• [Information provided]

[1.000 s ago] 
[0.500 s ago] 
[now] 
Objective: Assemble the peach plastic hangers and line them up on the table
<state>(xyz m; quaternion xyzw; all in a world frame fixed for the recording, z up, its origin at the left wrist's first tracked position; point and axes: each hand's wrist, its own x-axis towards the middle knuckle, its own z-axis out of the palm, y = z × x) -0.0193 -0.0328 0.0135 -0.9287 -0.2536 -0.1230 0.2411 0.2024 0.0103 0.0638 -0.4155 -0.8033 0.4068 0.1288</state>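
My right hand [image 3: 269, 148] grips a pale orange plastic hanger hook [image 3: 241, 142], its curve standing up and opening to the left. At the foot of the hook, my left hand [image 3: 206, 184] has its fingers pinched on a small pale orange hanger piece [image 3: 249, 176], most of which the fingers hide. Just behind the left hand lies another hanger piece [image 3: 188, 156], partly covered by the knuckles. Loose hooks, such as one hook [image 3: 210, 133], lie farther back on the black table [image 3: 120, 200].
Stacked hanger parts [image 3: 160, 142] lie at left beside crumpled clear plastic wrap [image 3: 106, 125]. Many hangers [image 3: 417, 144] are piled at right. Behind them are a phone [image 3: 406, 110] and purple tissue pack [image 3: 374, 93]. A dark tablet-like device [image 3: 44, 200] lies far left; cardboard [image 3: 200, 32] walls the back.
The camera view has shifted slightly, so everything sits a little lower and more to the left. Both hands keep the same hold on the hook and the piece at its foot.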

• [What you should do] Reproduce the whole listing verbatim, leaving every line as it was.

• [Finished task]
[1.000 s ago] 
[0.500 s ago] 
[now] 
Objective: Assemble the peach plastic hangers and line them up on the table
<state>(xyz m; quaternion xyzw; all in a world frame fixed for the recording, z up, its origin at the left wrist's first tracked position; point and axes: each hand's wrist, its own x-axis towards the middle knuckle, its own z-axis out of the palm, y = z × x) -0.0193 -0.0328 0.0135 -0.9287 -0.2536 -0.1230 0.2411 0.2024 0.0103 0.0638 -0.4155 -0.8033 0.4068 0.1288</state>
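My right hand [image 3: 269, 148] grips a pale orange plastic hanger hook [image 3: 241, 142], its curve standing up and opening to the left. At the foot of the hook, my left hand [image 3: 206, 184] has its fingers pinched on a small pale orange hanger piece [image 3: 249, 176], most of which the fingers hide. Just behind the left hand lies another hanger piece [image 3: 188, 156], partly covered by the knuckles. Loose hooks, such as one hook [image 3: 210, 133], lie farther back on the black table [image 3: 120, 200].
Stacked hanger parts [image 3: 160, 142] lie at left beside crumpled clear plastic wrap [image 3: 106, 125]. Many hangers [image 3: 417, 144] are piled at right. Behind them are a phone [image 3: 406, 110] and purple tissue pack [image 3: 374, 93]. A dark tablet-like device [image 3: 44, 200] lies far left; cardboard [image 3: 200, 32] walls the back.
The camera view has shifted slightly, so everything sits a little lower and more to the left. Both hands keep the same hold on the hook and the piece at its foot.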

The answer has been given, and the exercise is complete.